The lines to find are those in the entries that hold the word "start"; copy every one of them.
[[ ENTRIES SUPPLIED open ]]
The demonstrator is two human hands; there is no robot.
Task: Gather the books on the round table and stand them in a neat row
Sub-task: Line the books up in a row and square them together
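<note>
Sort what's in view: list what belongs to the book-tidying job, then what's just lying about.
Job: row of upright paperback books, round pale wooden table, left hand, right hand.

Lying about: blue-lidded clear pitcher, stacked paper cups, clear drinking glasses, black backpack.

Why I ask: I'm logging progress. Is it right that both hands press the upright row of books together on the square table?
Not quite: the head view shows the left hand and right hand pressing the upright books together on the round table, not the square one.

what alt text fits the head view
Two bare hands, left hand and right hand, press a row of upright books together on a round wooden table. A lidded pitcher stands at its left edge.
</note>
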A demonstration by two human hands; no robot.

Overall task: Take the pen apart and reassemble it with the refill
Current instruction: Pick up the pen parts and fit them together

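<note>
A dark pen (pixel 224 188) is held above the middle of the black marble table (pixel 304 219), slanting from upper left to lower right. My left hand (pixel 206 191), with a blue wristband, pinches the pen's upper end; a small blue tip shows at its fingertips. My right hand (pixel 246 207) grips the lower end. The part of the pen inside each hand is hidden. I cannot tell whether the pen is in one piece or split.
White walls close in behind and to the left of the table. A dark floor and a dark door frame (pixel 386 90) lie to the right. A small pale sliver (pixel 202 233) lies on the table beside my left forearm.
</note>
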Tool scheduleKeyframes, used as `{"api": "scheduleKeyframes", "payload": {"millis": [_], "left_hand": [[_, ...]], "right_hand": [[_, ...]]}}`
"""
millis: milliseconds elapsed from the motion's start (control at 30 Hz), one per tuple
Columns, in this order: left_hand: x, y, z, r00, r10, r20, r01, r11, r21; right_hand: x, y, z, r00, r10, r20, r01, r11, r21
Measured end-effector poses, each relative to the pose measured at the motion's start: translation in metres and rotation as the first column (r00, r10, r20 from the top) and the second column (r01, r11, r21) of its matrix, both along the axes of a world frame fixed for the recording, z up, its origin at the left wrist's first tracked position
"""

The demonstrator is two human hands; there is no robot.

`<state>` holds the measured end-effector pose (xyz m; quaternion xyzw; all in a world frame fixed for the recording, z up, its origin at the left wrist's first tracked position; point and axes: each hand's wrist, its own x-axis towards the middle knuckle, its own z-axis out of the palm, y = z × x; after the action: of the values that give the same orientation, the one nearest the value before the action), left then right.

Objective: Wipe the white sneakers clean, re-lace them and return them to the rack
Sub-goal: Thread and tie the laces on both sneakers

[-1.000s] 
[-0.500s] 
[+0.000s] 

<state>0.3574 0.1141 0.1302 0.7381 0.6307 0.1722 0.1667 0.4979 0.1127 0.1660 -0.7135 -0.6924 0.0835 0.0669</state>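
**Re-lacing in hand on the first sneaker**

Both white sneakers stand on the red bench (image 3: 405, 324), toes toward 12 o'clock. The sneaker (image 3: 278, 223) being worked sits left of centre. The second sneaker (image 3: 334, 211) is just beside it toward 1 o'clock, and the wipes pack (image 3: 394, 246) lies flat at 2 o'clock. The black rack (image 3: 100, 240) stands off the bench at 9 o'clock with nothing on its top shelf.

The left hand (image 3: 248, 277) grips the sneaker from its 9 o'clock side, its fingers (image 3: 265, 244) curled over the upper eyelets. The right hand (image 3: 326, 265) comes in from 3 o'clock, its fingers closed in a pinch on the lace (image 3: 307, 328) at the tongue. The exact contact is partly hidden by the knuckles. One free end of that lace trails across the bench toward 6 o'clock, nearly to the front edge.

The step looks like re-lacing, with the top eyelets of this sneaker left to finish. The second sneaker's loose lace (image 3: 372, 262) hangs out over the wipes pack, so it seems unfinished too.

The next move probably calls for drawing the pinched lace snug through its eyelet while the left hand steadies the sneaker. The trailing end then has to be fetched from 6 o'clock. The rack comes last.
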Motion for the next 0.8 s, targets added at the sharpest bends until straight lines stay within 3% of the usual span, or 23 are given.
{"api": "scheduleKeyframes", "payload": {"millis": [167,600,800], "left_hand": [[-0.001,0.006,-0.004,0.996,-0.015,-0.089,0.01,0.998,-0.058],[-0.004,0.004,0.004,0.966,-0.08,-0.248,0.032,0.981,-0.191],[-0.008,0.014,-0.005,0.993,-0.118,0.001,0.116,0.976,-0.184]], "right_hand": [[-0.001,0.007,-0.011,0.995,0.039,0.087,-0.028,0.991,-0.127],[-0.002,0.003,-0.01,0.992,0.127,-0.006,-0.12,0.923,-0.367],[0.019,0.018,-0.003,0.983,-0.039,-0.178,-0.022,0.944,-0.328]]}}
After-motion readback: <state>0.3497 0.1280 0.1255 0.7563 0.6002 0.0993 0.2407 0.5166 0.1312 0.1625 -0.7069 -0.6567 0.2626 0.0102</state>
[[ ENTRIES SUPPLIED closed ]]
> [TASK SOLUTION]
millis: milliseconds elapsed from the motion's start (control at 30 Hz), one per tuple
Measured end-effector poses, each relative to the pose measured at the motion's start: translation in metres and rotation as the first column (r00, r10, r20 from the top) and the second column (r01, r11, r21) of its matrix, both along the axes of a world frame fixed for the recording, z up, its origin at the left wrist's first tracked position

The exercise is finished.